--- Work to complete ---
Only lines holding the word "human" are wanted from the records; copy all of them.

--- Data listing ---
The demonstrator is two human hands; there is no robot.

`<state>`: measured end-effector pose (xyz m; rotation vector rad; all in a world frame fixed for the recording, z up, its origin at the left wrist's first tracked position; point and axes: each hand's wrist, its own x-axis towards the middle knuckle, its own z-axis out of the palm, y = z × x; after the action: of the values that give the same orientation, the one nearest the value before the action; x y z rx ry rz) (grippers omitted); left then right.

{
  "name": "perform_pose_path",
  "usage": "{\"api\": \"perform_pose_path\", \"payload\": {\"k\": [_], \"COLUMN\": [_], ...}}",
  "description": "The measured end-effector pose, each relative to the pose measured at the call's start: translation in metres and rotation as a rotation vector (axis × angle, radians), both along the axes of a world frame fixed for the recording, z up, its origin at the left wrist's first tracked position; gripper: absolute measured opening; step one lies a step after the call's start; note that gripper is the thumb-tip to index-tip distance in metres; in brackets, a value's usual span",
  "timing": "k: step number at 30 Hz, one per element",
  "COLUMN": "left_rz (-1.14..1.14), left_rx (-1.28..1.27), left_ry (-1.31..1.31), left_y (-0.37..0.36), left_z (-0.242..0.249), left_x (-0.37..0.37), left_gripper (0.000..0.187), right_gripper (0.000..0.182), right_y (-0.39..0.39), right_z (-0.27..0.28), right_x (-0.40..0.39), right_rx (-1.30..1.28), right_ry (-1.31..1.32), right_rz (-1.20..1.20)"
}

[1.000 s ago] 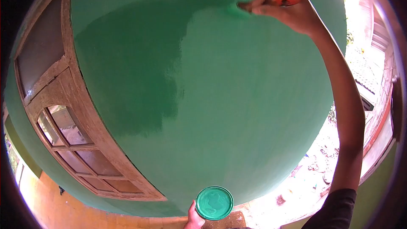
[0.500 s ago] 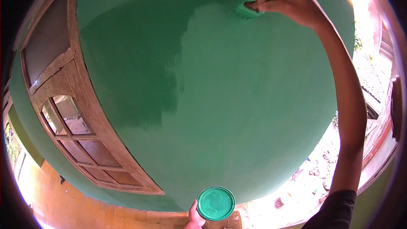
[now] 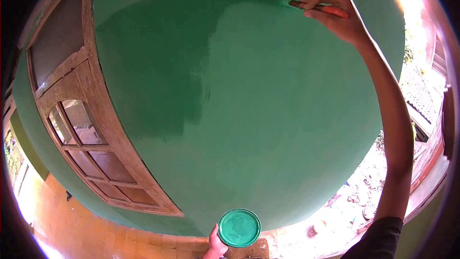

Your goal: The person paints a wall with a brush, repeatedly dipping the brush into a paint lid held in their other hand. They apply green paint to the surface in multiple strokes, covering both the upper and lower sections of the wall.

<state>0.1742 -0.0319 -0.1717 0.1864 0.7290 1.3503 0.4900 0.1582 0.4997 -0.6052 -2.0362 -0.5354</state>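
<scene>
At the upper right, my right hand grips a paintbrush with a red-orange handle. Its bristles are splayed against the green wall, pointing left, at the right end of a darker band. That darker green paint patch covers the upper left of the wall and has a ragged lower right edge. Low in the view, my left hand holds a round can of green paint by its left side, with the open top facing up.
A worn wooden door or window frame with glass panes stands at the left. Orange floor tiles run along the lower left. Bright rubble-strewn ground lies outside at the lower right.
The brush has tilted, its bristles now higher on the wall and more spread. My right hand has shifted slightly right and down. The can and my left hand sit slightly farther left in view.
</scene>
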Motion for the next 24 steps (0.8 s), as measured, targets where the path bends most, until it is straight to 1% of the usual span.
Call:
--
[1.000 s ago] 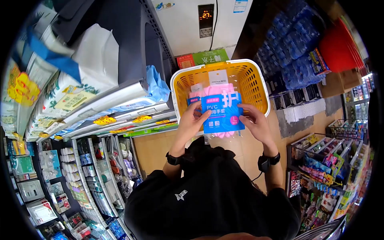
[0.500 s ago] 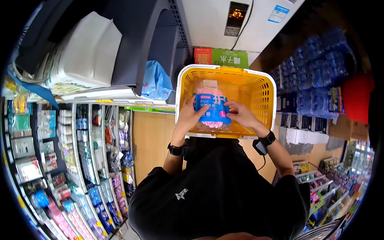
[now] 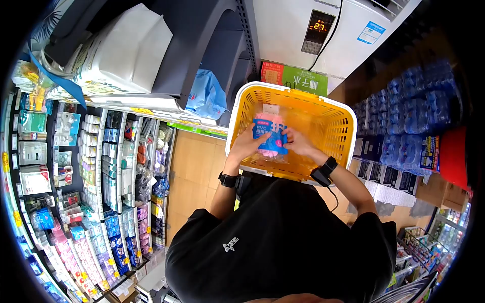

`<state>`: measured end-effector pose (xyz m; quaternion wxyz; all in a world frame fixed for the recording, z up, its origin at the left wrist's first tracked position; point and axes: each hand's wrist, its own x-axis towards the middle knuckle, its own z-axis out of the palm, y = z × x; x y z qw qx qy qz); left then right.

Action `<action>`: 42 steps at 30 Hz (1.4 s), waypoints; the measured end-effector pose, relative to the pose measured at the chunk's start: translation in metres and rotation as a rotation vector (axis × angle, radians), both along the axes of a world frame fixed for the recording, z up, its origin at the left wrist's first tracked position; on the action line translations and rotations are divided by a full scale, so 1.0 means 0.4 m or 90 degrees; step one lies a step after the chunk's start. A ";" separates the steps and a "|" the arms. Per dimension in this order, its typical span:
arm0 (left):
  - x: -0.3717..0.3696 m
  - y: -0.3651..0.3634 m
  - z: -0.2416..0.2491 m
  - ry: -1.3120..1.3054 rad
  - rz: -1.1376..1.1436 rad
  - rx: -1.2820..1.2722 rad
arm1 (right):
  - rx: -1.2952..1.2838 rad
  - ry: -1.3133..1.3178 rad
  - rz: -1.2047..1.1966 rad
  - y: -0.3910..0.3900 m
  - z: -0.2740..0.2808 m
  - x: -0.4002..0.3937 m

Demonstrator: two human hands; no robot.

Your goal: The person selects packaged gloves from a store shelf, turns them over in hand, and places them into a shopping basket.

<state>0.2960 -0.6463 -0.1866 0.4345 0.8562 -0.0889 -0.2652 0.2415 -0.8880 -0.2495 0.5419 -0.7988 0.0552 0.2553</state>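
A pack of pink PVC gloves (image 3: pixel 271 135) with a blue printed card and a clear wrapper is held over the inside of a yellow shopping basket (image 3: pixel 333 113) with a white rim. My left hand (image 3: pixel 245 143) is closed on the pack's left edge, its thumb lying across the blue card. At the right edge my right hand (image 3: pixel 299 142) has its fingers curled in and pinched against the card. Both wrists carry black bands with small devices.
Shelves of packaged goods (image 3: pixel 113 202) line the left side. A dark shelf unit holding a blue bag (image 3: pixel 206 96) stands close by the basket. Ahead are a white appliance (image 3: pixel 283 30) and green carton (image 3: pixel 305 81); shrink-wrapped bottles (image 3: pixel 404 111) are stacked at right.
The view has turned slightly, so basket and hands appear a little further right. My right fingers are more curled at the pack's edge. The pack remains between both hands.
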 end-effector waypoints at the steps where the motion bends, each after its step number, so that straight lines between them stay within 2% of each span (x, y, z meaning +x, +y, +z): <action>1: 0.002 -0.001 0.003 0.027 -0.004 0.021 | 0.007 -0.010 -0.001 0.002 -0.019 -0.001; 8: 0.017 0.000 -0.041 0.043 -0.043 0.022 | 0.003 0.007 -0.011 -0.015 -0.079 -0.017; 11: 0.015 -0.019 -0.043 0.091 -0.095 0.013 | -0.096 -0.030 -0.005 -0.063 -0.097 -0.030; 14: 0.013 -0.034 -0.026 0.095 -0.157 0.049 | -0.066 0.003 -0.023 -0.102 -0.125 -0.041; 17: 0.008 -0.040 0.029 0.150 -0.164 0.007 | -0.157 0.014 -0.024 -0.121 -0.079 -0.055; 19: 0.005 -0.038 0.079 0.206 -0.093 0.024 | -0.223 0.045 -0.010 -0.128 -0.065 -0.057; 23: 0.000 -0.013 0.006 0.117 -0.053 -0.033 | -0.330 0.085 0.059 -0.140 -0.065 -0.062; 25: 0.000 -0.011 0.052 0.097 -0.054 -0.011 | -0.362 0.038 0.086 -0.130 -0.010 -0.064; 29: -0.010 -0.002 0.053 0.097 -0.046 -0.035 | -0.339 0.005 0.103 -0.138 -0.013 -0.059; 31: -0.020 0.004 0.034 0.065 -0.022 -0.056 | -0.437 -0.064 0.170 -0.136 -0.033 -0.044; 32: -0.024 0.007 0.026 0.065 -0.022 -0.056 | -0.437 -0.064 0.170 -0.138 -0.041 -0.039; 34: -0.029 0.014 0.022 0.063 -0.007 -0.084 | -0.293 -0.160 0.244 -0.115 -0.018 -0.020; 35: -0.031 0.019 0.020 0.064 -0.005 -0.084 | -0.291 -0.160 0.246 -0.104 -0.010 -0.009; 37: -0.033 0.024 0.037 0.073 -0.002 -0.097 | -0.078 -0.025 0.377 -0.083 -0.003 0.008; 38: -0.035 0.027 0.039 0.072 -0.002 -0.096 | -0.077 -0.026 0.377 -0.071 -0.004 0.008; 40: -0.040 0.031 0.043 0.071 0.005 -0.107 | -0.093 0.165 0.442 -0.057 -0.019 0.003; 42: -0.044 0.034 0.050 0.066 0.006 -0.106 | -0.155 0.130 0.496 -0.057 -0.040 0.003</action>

--- Written response ---
The demonstrator is two human hands; there is no robot.
Demonstrator: two human hands; no robot.

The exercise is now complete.